Assigned task →
How do the lines below between the ones holding "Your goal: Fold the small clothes" and "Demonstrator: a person", inclusive, read? Give them again exactly, with no other lines.

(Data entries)
- Opening Delimiter -
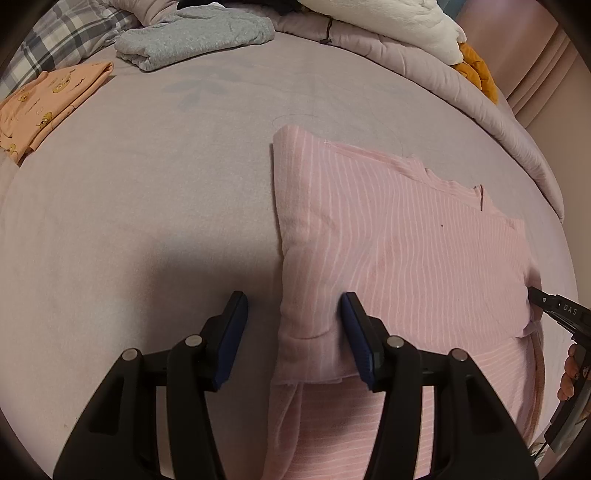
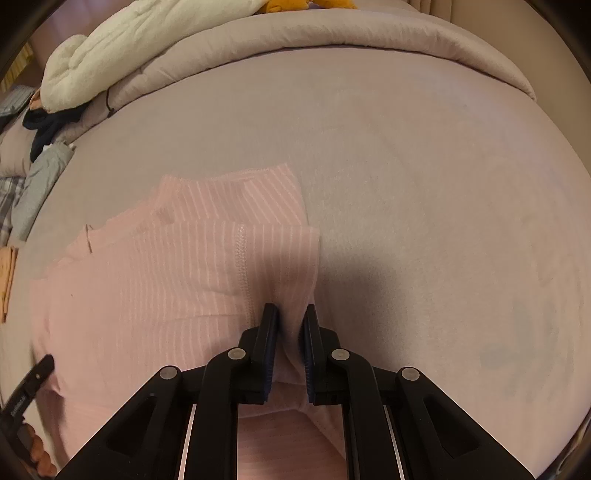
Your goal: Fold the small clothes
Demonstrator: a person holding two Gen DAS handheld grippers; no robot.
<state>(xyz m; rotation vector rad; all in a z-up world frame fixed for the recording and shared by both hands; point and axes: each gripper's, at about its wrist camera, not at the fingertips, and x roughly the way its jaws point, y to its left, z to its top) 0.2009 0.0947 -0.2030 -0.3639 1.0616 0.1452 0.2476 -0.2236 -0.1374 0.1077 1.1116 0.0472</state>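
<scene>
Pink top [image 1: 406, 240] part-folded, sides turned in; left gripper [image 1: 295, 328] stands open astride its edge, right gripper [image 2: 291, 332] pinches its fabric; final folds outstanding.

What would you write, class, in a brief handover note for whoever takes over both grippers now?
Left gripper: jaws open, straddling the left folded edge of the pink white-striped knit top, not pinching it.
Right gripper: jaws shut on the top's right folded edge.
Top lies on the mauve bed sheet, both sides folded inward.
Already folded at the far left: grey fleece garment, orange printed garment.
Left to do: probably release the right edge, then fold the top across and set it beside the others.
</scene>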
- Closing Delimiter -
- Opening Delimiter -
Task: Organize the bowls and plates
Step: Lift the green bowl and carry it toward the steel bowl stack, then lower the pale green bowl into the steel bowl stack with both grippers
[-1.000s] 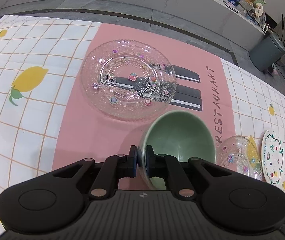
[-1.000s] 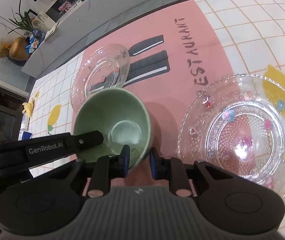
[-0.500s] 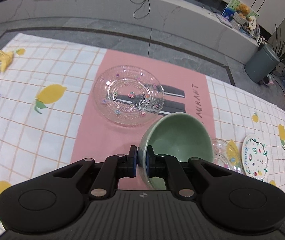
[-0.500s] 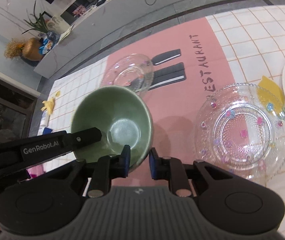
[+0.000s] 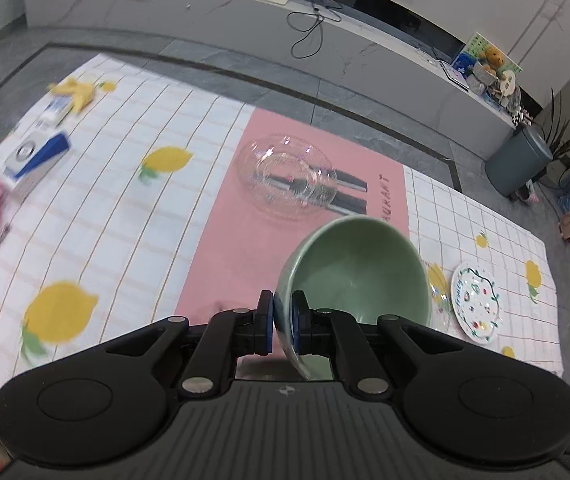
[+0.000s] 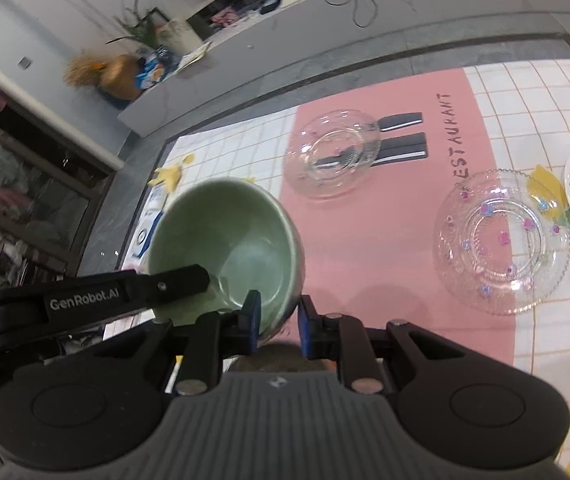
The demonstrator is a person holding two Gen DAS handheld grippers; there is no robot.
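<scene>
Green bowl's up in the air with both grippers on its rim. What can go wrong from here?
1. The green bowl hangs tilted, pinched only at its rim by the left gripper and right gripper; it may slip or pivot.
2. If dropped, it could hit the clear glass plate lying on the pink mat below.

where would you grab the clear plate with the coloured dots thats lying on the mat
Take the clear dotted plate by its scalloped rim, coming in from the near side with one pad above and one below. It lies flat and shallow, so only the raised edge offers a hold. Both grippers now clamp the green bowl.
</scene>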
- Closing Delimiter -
Written response →
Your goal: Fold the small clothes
Demonstrator: a person holding two Gen DAS handheld grippers; no robot.

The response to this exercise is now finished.